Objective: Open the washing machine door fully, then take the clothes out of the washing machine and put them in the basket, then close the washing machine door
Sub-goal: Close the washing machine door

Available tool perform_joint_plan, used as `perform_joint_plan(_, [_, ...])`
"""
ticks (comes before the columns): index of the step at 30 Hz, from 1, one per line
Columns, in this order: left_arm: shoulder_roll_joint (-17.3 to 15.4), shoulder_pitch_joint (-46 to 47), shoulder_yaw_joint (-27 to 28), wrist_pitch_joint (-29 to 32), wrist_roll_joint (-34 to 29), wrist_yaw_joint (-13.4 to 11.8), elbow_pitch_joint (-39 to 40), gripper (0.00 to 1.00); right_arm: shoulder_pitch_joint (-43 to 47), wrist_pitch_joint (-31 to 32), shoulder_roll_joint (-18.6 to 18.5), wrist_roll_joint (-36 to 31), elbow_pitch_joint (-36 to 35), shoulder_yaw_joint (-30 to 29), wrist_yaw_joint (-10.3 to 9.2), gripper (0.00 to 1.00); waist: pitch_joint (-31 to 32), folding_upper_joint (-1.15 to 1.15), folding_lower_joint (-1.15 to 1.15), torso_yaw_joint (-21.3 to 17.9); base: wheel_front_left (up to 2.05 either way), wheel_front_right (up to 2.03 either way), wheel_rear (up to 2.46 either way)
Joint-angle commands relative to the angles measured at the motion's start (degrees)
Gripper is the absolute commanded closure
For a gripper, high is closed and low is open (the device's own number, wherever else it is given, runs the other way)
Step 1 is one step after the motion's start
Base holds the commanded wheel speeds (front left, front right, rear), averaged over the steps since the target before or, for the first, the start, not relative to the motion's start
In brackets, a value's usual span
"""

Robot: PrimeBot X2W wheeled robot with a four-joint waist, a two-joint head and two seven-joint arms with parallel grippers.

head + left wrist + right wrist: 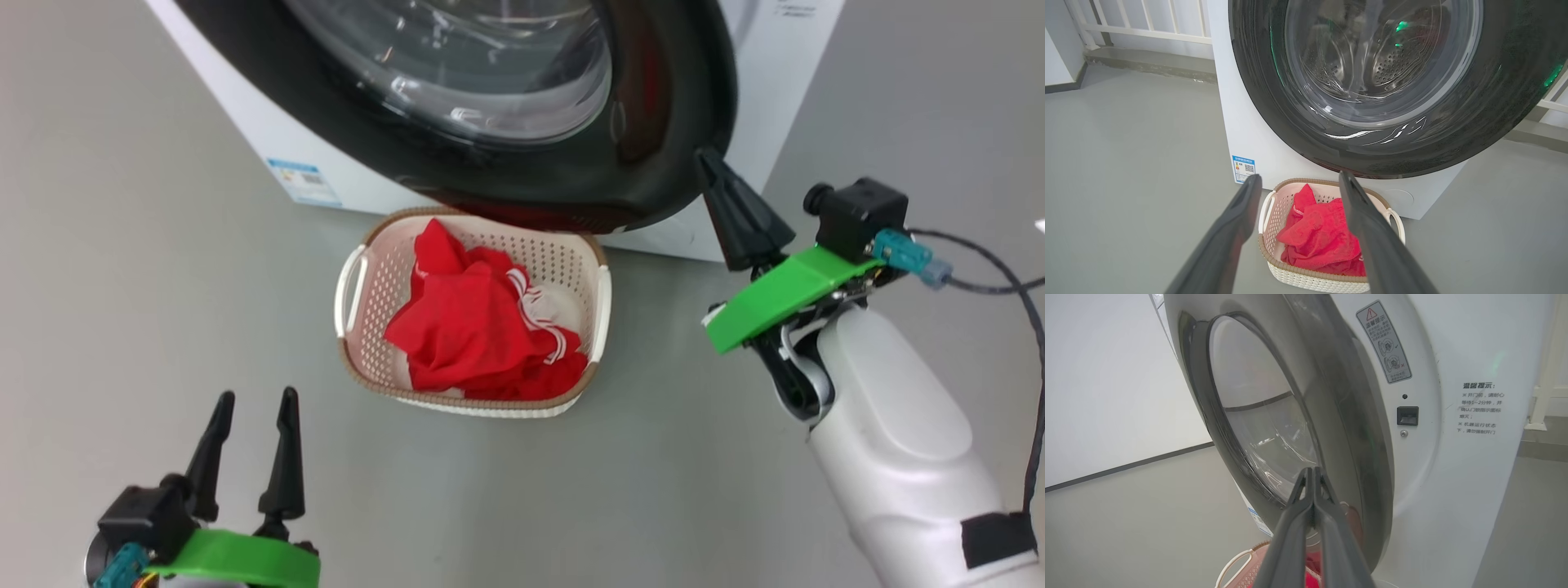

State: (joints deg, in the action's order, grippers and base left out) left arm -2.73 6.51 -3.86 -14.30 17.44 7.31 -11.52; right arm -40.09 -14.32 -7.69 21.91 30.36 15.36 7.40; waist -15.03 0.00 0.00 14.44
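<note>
The washing machine door [669, 122], black-rimmed with a bulging glass window, stands ajar in front of the white washing machine [245, 106]. My right gripper [706, 155] is shut and empty, its tips against the outer edge of the door's rim. In the right wrist view the shut right gripper [1312, 470] meets the door [1331, 396], with a gap to the machine front [1474, 477]. The red clothes [465, 327] lie in the basket [555, 253] on the floor below the door. My left gripper [255, 396] hangs open and empty, nearer than the basket. Its wrist view shows the left gripper [1300, 176], door [1257, 81], clothes [1323, 237] and basket [1274, 212].
Grey floor surrounds the machine. A blue label [304, 181] sits low on the machine front. The latch slot [1407, 415] shows beside the door. White railings [1139, 28] stand behind the machine. A black cable [1012, 286] trails from my right wrist.
</note>
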Motion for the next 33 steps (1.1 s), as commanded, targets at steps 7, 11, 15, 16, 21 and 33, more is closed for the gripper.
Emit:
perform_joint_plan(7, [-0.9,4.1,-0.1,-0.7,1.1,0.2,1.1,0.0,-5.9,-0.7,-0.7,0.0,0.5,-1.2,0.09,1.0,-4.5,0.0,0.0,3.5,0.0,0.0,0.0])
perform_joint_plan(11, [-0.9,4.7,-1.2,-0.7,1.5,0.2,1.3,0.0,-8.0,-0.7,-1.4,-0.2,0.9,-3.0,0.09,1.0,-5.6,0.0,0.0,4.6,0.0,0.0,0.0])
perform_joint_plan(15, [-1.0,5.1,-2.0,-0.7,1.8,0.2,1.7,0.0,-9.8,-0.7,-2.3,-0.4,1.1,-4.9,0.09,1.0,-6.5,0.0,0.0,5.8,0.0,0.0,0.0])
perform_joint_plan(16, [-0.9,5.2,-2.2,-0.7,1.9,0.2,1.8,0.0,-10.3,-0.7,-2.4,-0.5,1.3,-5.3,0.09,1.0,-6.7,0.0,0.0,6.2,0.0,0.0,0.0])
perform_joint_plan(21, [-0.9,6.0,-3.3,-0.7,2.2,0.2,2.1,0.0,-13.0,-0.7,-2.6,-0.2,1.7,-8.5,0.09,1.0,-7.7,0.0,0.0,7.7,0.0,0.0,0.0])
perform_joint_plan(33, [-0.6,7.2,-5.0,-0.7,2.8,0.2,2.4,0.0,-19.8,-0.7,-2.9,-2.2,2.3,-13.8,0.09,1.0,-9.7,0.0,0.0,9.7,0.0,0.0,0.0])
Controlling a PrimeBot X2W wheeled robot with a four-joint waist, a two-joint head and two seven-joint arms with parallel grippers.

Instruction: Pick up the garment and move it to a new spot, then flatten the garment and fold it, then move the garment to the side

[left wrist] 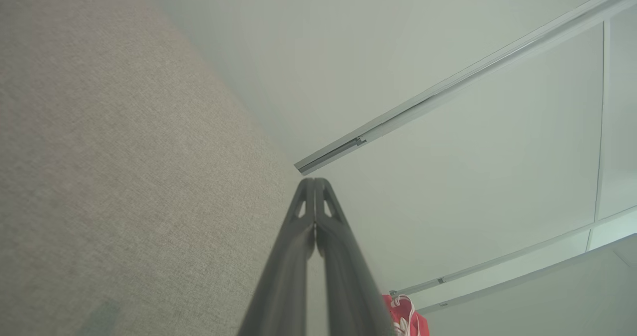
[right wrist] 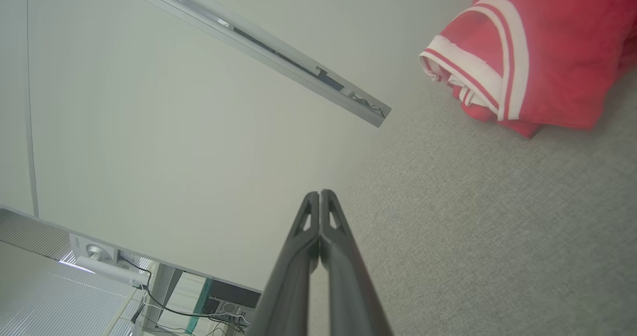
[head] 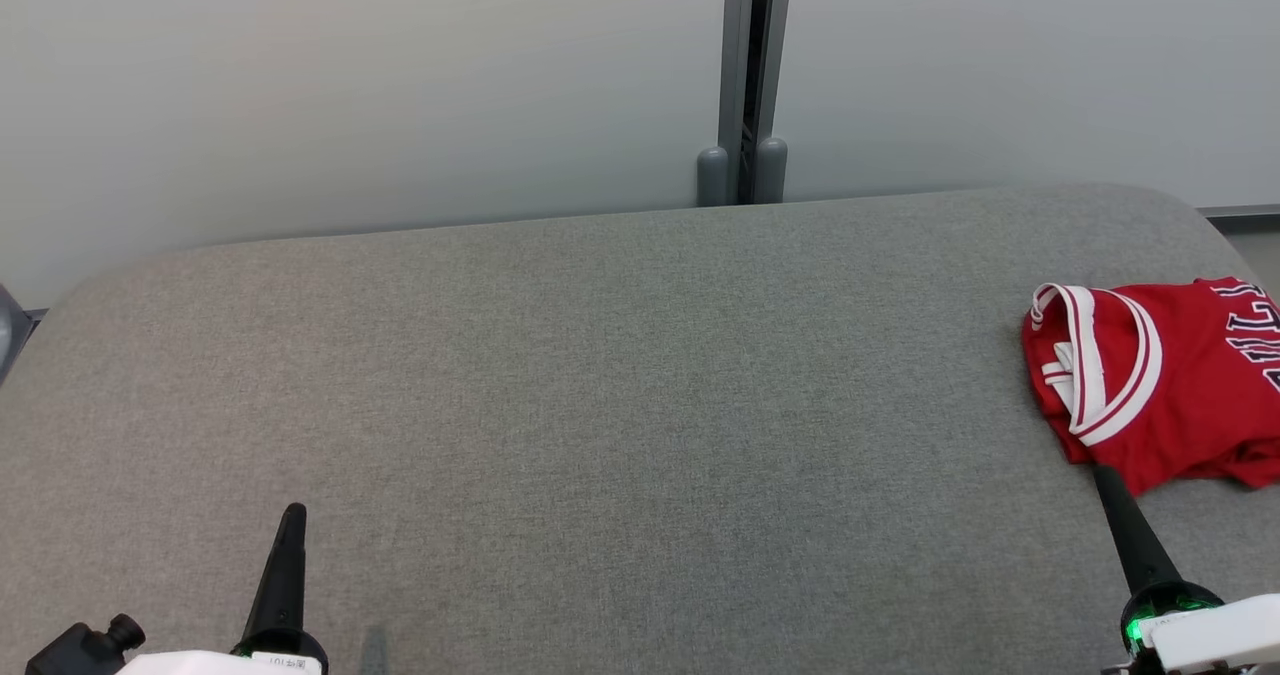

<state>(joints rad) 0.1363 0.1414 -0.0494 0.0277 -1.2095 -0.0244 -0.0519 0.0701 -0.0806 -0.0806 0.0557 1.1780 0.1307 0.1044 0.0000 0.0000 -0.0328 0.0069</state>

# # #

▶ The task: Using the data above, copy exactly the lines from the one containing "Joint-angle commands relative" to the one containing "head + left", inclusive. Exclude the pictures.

▶ Answer to this task:
Joint-angle commands relative to the angles measured at the motion's start (degrees)
Gripper is the absolute commanded closure
For a gripper, high is closed and low is open (the device's own number, wherever else it is given, runs the other way)
Step 1 is one step after the motion's start
Base holds the commanded wheel speeds (front left, front right, rear), averaged over the steps since the target before or, for the first, the start, not relative to the motion's start
In brackets, a value's usual span
"""

Robot: PrimeBot X2W wheeled robot with a four-joint waist, a two-joint head and two seven-joint arms with parallel grippers.

head + left wrist + right wrist: 

The exercise was answered completely.